A combination of Merck’s Keytruda and Pfizer’s Padcev has shown significant improvements in survival and treatment response for patients with muscle-invasive bladder cancer, according to results from a late-stage clinical trial. The findings were presented at the American Society of Clinical Oncology Genitourinary Cancers Symposium in San Francisco.
The Phase 3 EV-304 study, also known as KEYNOTE-B15, included 808 patients eligible for cisplatin treatment. Data showed that the combination therapy reduced the risk of disease progression, recurrence, or death by 47% compared to standard care with gemcitabine and cisplatin. Additionally, overall survival improved, with a 35% reduction in risk of death from any cause versus standard care. At surgery time, the pathological complete response rate was 55.8% for those receiving Keytruda and Padcev, compared to 32.5% in the control group.
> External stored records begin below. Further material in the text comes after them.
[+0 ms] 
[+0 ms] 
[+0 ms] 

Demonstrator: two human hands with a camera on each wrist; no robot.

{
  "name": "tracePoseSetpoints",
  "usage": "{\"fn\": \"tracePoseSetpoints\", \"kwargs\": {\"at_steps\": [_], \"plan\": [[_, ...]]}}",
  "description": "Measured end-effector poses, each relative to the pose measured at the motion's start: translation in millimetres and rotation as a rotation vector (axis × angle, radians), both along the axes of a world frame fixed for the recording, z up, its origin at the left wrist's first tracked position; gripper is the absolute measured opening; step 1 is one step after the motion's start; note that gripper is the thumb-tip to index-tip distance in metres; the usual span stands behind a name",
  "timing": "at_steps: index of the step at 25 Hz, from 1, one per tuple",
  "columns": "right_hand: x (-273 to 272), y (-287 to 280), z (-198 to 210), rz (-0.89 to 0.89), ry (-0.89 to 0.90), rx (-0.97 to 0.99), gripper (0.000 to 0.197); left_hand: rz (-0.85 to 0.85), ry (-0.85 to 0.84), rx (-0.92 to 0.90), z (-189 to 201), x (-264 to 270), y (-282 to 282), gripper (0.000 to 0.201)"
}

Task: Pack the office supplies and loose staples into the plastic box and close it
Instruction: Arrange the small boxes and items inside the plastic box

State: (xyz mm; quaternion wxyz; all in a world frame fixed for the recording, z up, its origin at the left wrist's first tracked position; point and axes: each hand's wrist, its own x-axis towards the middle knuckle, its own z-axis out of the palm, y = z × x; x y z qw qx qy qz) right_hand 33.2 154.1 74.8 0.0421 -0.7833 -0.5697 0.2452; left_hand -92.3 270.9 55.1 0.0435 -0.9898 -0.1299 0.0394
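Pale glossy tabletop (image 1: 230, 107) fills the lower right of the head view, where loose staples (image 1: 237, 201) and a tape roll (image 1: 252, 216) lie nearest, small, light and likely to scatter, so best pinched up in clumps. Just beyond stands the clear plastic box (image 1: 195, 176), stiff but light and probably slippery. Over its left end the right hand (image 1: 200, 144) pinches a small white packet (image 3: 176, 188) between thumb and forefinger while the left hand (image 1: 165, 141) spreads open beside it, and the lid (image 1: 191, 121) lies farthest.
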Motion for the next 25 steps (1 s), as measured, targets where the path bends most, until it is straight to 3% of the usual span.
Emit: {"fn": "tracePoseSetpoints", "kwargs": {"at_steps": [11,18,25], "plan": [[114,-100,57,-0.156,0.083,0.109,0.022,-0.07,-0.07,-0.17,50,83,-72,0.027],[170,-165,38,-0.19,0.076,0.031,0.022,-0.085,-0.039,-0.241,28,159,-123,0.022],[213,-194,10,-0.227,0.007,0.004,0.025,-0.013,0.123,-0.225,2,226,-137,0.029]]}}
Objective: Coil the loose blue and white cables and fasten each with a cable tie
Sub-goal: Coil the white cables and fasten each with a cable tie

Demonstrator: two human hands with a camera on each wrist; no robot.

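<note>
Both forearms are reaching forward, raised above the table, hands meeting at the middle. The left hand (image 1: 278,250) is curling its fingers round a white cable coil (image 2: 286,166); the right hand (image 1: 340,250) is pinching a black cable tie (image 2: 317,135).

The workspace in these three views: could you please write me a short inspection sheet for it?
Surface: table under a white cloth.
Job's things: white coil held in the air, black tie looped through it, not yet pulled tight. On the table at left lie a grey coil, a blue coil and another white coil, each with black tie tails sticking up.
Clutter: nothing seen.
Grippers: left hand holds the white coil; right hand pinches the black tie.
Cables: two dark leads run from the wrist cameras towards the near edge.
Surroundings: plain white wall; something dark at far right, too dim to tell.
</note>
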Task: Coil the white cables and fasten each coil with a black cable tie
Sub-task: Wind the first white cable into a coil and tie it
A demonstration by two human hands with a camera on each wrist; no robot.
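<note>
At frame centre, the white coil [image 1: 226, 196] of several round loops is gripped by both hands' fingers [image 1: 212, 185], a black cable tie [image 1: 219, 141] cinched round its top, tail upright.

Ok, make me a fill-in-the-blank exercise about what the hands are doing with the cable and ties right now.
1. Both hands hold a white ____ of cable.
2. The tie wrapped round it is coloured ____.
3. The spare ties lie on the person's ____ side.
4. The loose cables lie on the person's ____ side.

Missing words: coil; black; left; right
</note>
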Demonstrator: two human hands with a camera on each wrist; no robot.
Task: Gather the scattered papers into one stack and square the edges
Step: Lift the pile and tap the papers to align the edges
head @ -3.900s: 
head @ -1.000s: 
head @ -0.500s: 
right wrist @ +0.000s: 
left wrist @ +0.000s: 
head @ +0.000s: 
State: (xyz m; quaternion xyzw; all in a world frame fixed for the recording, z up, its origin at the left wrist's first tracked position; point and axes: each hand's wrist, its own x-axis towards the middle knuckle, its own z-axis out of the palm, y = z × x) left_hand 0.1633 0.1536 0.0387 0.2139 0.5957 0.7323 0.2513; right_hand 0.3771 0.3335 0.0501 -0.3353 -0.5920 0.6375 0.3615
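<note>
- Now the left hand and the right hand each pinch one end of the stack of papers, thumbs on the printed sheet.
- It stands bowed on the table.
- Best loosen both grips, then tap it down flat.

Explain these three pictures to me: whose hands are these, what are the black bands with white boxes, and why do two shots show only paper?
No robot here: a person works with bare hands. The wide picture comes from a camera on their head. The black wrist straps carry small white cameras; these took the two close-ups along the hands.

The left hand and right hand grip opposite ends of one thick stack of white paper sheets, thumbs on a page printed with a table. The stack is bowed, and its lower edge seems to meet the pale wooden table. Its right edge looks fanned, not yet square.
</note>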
Truist Securities commented on these results: “The drug combo, consisting of the PD-1 inhibitor Keytruda and the antibody-drug conjugate Padcev, ‘rewrites the standard of care in [muscle-invasive bladder cancer],’” according to a note released Saturday. Truist added that these findings “will have downstream effect” on treatments for this type of cancer.
The companies are expected to use this data as they prepare regulatory filings for approval of their drug combination.
Truist analysts also noted: “Most importantly…the investigational regimen ‘presents a chemo-free option even to patients who are Cisplatin-eligible.’”
This latest announcement follows previous results from October 2025 involving another Phase 3 trial (KEYNOTE-905), which studied the same drug combination in patients not eligible for or denied cisplatin chemotherapy. In that study, giving Keytruda and Padcev before and after surgery led to a 60% improvement in event-free survival and halved the risk of death compared with surgery alone.
“We think the KEYNOTE-B15 data, together with KEYNOTE-905 positions Keytruda plus Padcev as the likely go-to option in MIBC,” Truist analysts wrote.